Drawing on Beradt's study for her own reading of the literary "working through" of the exile experience, Bronfen reads the convergence of public and private in parallel with a merging of experience (Erfahrung) and depiction (Darstellung) for the exiled writer (72). To the realm of depiction belong both dreaming and writing, whereas experience encompasses political reality, the laws generated by that reality, and the trauma to which these events and laws give rise (70). Significantly, in Bronfen's model, the pairing of dreaming and writing is not a function of exile-specific conditions, but of their shared nature as "psychic-imaginary" activities (70). The main event arising from exile-specific conditions is, rather, the merging of depiction and experience--of dreaming and writing with political events.

Understood for its biographical and historical implications, the encroachment of public/experience on private/depiction might mean that political events somehow hinder or adulterate the individual's ability to engage in independent thinking, writing, or dreaming. This would suggest that the exiled individual's psychic-imaginary activities cease, or that they are prohibitively mediated by external events. Viewed in another light, however, the encroachment could provide new content for psychic-imaginary activities, such that the writer's craft takes on a new purpose--namely of engaging with historical circumstances.

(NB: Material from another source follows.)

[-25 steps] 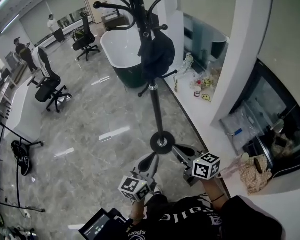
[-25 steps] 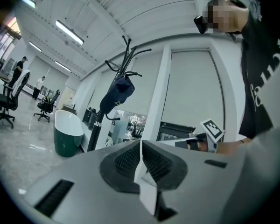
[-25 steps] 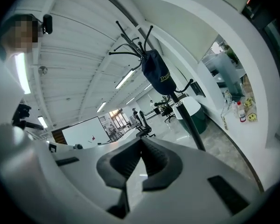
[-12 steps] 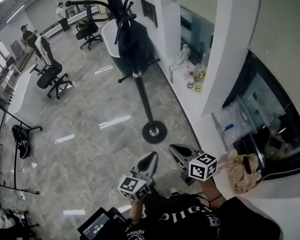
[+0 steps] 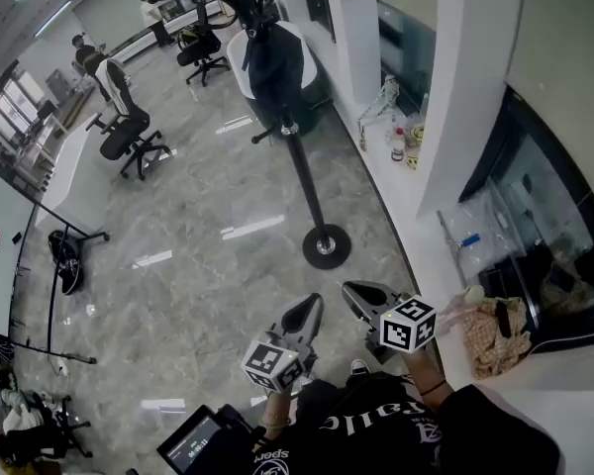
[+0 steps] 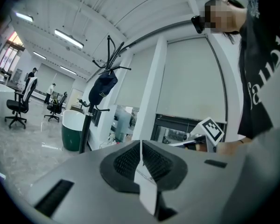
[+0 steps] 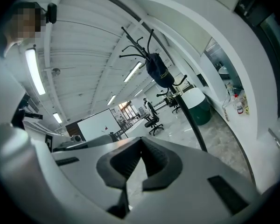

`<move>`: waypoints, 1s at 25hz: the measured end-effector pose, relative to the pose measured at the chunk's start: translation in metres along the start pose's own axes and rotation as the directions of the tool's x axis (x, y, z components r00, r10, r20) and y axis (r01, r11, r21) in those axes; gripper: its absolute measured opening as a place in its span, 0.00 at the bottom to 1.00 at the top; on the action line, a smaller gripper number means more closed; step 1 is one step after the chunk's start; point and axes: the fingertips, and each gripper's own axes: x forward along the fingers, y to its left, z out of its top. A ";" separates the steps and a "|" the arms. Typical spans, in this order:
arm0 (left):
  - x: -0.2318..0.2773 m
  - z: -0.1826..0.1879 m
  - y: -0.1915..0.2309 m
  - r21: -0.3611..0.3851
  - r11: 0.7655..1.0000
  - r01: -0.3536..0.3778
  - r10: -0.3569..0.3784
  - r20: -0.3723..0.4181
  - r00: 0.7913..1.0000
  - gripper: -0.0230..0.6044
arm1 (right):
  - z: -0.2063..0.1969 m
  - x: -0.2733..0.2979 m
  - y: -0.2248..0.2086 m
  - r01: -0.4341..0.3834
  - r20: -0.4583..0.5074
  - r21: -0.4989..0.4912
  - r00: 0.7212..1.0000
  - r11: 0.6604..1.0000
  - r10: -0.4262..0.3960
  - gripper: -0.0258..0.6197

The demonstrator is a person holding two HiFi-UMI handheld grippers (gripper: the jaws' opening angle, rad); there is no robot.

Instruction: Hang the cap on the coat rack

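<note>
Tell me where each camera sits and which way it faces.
Head view: on the head, facing down at floor, coat rack, left gripper, right gripper, own shirt.
Left gripper view: along its shut jaws toward the cap.
Right gripper view: along its shut jaws, up at the cap.
Shared: cap hanging on coat rack.
</note>
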 end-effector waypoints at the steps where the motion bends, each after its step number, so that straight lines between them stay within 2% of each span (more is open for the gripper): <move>1: -0.003 0.002 -0.001 0.000 1.000 -0.002 0.002 0.001 1.000 0.04 | -0.001 0.000 0.003 -0.003 -0.002 -0.003 1.000 1.000 0.003 0.07; 9: -0.048 0.004 0.004 0.003 1.000 -0.019 0.019 0.020 1.000 0.04 | -0.018 0.012 0.037 -0.007 -0.007 -0.019 1.000 1.000 0.007 0.07; 19: -0.139 -0.006 0.017 -0.009 1.000 -0.023 0.023 0.019 1.000 0.04 | -0.071 0.028 0.119 -0.012 -0.014 0.016 1.000 1.000 0.013 0.07; 25: -0.188 -0.017 0.019 -0.030 1.000 -0.004 0.005 0.024 1.000 0.04 | -0.102 0.021 0.163 0.022 -0.015 0.017 1.000 1.000 -0.022 0.07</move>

When we deal with the more generic categories of experience and depiction on the textual level, the repercussions of their entanglement are quite dramatic. For one, the experiential aspect of depicting--the act of writing or dreaming--acquires a heightened importance, such that depicting becomes constitutive for the exiled writer's experience. Through living and chronicling--be it in one's dreams or manuscripts--the exiled individual is simultaneously insider and outsider, participant and observer. Also, by inclining toward the experiential, depiction assumes an unpredictable, volatile quality, as though subject to the arcane causality of life itself. Yet, by entering the arena of life, it at the same time possesses the force to effect change. From the opposite standpoint, considering the depictive aspect of experience means focusing on the method of rendering events, rather than on events' contents. Deconstructing events to unravel how experience depicts itself is both an aesthetic and a moral pursuit for the exiled author, and is particularly suited to dealing with the subject of the Third Reich. In essence, it is an explanatory task that turns attention to the mechanisms of history and politics and their effects on consciousness and memory.

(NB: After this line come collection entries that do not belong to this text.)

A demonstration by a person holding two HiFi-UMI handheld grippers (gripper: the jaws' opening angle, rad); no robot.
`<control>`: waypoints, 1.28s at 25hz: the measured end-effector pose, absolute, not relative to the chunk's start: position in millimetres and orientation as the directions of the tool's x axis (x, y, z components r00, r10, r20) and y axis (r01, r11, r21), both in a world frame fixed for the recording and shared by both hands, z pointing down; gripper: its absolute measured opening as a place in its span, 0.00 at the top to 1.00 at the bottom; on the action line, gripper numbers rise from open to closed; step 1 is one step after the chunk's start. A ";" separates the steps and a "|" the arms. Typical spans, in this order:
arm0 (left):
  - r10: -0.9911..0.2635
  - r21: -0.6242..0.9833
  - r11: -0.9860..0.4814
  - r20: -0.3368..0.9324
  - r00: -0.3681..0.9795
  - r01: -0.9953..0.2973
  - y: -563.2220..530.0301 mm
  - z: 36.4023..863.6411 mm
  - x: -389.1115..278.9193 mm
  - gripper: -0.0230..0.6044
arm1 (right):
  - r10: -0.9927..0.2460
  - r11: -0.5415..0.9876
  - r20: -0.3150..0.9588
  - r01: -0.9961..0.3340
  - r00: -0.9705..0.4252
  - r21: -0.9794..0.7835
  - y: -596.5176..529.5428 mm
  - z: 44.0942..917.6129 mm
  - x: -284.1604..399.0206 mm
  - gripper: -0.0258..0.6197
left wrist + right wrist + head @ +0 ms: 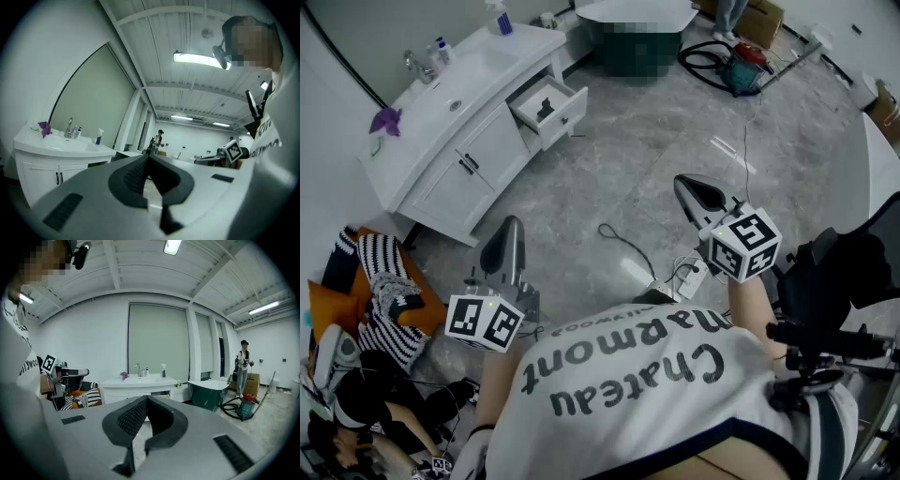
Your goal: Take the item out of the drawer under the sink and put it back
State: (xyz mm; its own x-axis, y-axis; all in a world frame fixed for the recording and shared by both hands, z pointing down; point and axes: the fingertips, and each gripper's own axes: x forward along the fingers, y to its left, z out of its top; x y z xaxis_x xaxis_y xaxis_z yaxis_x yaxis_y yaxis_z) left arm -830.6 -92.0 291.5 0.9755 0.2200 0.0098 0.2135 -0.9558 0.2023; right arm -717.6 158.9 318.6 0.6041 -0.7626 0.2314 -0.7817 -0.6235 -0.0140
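- Across the grey floor (609, 178) from you, the white vanity (478, 150) with its sink (478, 67) is standing at the upper left of the head view. You are standing well apart from it, so I am judging that you are in the approach step, with the taking-out not yet begun.
- Under the countertop, the drawer (567, 114) is hanging pulled out, so the opening part is looking done. The next move is calling for you to walk in close and bring one gripper down over the open drawer.
- Low on your left side, the left gripper (504, 246) is pointing roughly toward the vanity. Its own view is showing the jaws (149, 158) pressed fully together, pad against pad, with nothing caught between them.
- On your right side, the right gripper (698, 194) is pointing out over bare floor. Its jaws (146, 400) are likewise meeting at the tips and holding nothing.
- Inside the drawer, the dark item (546, 106) is lying against the pale bottom, well apart from both pairs of jaws and somewhat nearer the left gripper. It is showing too small for me to tell its shape, so you are going to need the jaws spread before reaching in, and a closer look to choose where to pinch it.
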 end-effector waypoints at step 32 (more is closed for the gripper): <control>0.063 0.220 -0.973 -0.014 0.998 0.065 -142.1 288.5 -739.1 0.95 | -0.834 -0.529 0.242 -0.844 0.496 -0.092 96.9 331.3 -584.1 0.94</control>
State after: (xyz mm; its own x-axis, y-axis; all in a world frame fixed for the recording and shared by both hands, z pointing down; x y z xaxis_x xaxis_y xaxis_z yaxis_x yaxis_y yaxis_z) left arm -739.1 -142.1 288.5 0.9979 0.0632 -0.0136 0.0646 -0.9733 0.2201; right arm -584.1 96.9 331.3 0.4960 -0.8340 0.2418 -0.8438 -0.5286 -0.0924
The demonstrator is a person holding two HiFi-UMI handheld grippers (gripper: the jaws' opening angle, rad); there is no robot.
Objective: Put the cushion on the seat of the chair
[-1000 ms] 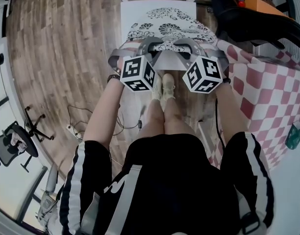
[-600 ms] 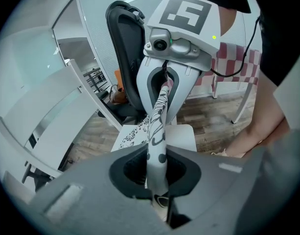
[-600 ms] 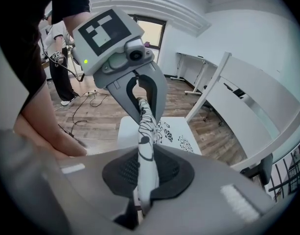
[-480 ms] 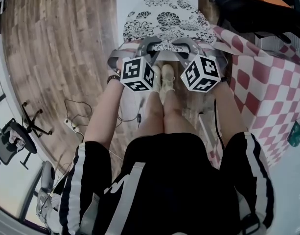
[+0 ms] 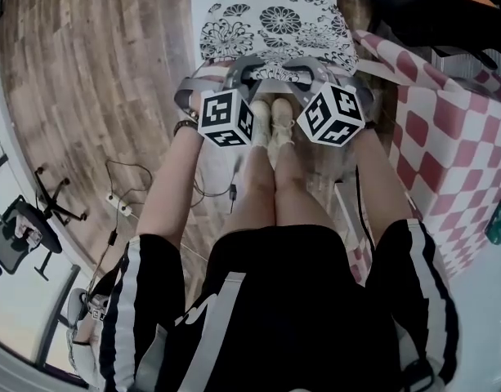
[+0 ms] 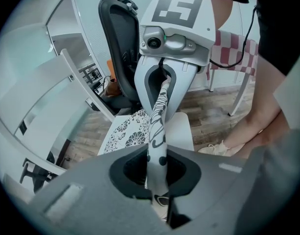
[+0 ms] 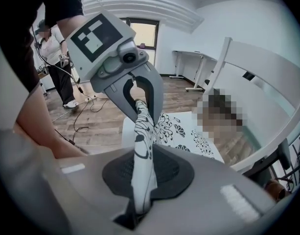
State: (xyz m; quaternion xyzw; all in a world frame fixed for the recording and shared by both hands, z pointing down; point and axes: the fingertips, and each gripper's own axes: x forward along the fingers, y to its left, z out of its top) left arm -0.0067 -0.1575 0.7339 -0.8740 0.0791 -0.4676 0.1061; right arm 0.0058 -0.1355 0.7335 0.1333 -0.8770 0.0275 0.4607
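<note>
**As the cushion hung over the seat**

While you looked down past your knees, the head view showed the round white cushion with black flower print (image 5: 275, 27) spread ahead of both claws, covering most of the white square chair seat (image 5: 199, 2). Whether it rested on the seat or hung just above it could not be told there. Your left gripper (image 5: 246, 72) and right gripper (image 5: 311, 72) sat side by side at its near edge, equally close. That edge ran left to right between them, and the rest lay forward of you.

From the left gripper view, your jaws were clamped on a thin fold of the printed fabric (image 6: 157, 146), which ran straight on to the right claw facing it. Bare seat showed below.

From the right gripper view, those jaws were likewise pinched tight on the rim (image 7: 142, 170), with the flat of the cushion draped toward the seat beside the white slatted backrest (image 7: 257, 67). Judging by this, both grips would have to let go together.
</note>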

Fritz Beer, exiled writer and critic, also offers reflections on the relationship among dreaming, writing, and exile by way of personal experience. In a 1996 lecture, he tells of the struggle with language and self-definition that he faced as a Czech-born Jew of German-speaking parents who spent most of his adult life in England. After discussing the difficulties and advantages of being a multilingual yet homeless writer, Beer confesses, "I have lived in England for 57 years. I do not know whether I dream in German or in English." This seemingly incongruous observation, made in the context of a discussion of the writing process, is immediately followed by the statement, "In the ever-fearful first moment before the blank, white sheet of paper, often an English word occurs to me at first. I translate it into German, in order to sputter around with it some more..." (8). Beneath this seamless transition between the topics of dreaming and of writing for Beer lies an unelaborated assumption about the relationship between the two acts. Why should his reflections on the exiled writer's craft be interrupted suddenly by a memory, what is more a memory of something always forgotten--or at least never definitively grasped?